# Handed the keys to a Mustang GT owner...



## baron_iv (Nov 17, 2005)

Today, a friend of mine who owns one of the new (05) Mustang GTs stopped by to see what I was up to. He took notice of the GTO and I asked him if he'd driven one, he said no. So I tossed him the keys, he backed it up and took off with a roar of the engine and a screech of the tires. He took it to the top of the hill, turned it around, then came back down the road. He passed my house at about 110mph and I could see a *HUGE* smile on his face as he zipped by. A couple minutes later, he turned into the driveway with a massive SEG on his face, opened the door, got out, looked at the car and said "damn, I have GOT to get me one of these!". 
To me, that's like the ultimate compliment. Someone can say "nice car" or "damn, that's fast", but whenever someone gets out and realizes how much their brand new car SUCKS...that's the best! I love this car! I would trade it for a dozen new Mustang GTs though...just so I could sell 'em and buy more performance parts for the GTO. :cool 
On a side note, I came about 2 inches from wrecking the goat tonight. Some IDIOT was driving without his headlights on. I just happened to see a reflection of the car behind (WAY behind) him on the back quarter-panel of his car just as I was pulling out. I hit the brakes so hard that the gallon of milk I had in the seat flew into the floor. I'm surprised that it didn't burst. He got the full force of the GTO's bright lights in his rearview mirror, then he figured out that he didn't have his lights on. Some people are just too STUPID to have a drivers' license.


----------



## GNX231 (Dec 12, 2004)

:agree


----------



## J.E.T. (Sep 30, 2005)

My son has the '05 GT too. While he likes my car he prefers his........go figure:confused :confused 


JET


----------



## baron_iv (Nov 17, 2005)

Jet, I bet if you offered to trade, he'd take you up on the offer. He probably likes his car because it's HIS and he can drive it whenever and wherever he wants, without having to ask you for keys. 
I drove the Mustang GT before I bought the goat last month and the decision was very easy once I drove the GTO...even though the GTO was a bit more expensive. I'm just glad I decided to drive the GTO before I went ahead and signed for the mustang!


----------



## C5ORGTO (Dec 30, 2004)

What makes the Mustang so bad. Is it the lack of power, or just the feel and quality of it? I like the looks of them, but have never driven a new one.


----------



## dealernut (Oct 22, 2005)

baron_iv said:


> A couple minutes later, he turned into the driveway with a massive SEG on his face, opened the door, got out, looked at the car and said "damn, I have GOT to get me one of these!"

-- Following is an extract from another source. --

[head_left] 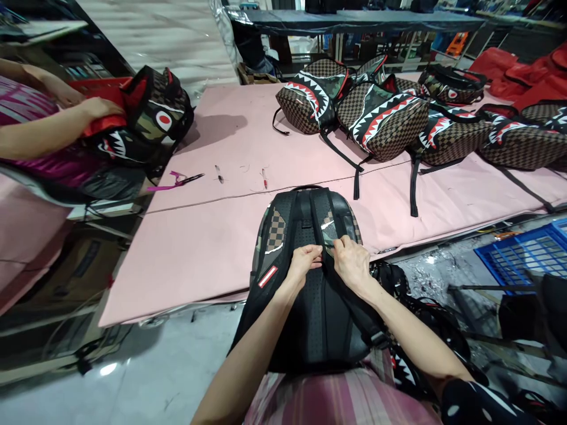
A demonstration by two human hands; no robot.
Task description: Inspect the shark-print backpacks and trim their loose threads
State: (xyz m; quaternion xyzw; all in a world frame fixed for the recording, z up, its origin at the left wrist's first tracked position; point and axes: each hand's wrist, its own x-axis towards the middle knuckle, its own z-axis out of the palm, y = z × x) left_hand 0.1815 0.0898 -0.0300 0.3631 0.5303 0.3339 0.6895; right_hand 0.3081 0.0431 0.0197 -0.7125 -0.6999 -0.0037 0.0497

Too bad he is tanked in that mutstang. 


My neighbor has a Mustang GT and he constantly wanted to race me when I got my GOAT (about a month after him). I finally obliged him one Sunday afternoon and we went to the "spot" and ran 5 times. Each time I got progressively farther from him. The first run I beat him by about a car length. The last run I had him by 3. I told him we can keep it up but then he will not have a car anymore.


----------



## QwkRed05GTO (Oct 17, 2005)

I've always been a Mustang Guy (I still have two of them), and I almost bought an 05 until I took a ride in the GTO. Torque is massive in the GTO compared to the Mustang. Mustang feels lighter and more agile, and the stock shifter has a better feel to it, but that is where the benefits of the Mustang stop IMO. Plus, at least where I live, I see 5 or 6 Mustangs everyday, but I hardly ever see a GTO.


----------



## baron_iv (Nov 17, 2005)

Well, the reason I didn't go with the mustang is because it was noticeably slower than the GTO, the interior wasn't NEARLY as nice (or roomy), and it was LOUD when you sit inside it. I couldn't even hear myself think inside the Mustang GT, even at idle. I think ford forgot to add the sound-deadening material to the mustang or something. It was obnoxiously loud. The GTO is rather loud at WOT...imagine that kind of sound ALL THE TIME...that's how the mustang is. It's just a constant drone of the engine. Occasionally, I like to have a conversation while driving.
I also didn't think the mustang has as nice of a ride as the goat. It was much more rough and unrefined. The interior of the GTO is positively beautiful. It's well-crafted and visually appealing. The knobs/buttons on the mustang felt very cheap and I bet they break easily. It just had that cheap, plastic feel to it.
The Mustang GT was pretty fun to drive. It had decent power. It would smoke the tires, it handled quite well, but it just didn't have the all-out FUN factor that the goat had. The GTO never fails to put a smile on my face, no matter how bad my day is going. It's a blast.
I'm sure the GT is a decent car, and it probably makes a lot of people happy...it's just not for me. I do like the styling though, Ford did a good job there. Styling can only overcome some of the other shortcomings though. I'm glad I made the choice I did. 
Another thing...I have found that I see an average of 3 mustangs per mile (new body style) in the city. I very rarely see a GTO. I really don't WANT what everybody else has!
You're right though, he's stuck in that Mustang GT for several years, unless he hits the lottery. haha


----------



## C5ORGTO (Dec 30, 2004)

Thanks for elaborating on the Mustang. You are right, there are tons of Mustangs out there. There are only a total of 3 GTO's in my town(Including mine), where Mustangs are everywhere.


----------



## dealernut (Oct 22, 2005)

QwkRed05GTO said:


> I've always been a Mustang Guy (I still have two of them), and I almost bought an 05 until I took a ride in the GTO. Torque is massive in the GTO compared to the Mustang. Mustang feels lighter and more agile, and the stock shifter has a better feel to it, but that is where the benefits of the Mustang stop IMO. Plus, at least where I live, I see 5 or 6 Mustangs everyday, but I hardly ever see a GTO.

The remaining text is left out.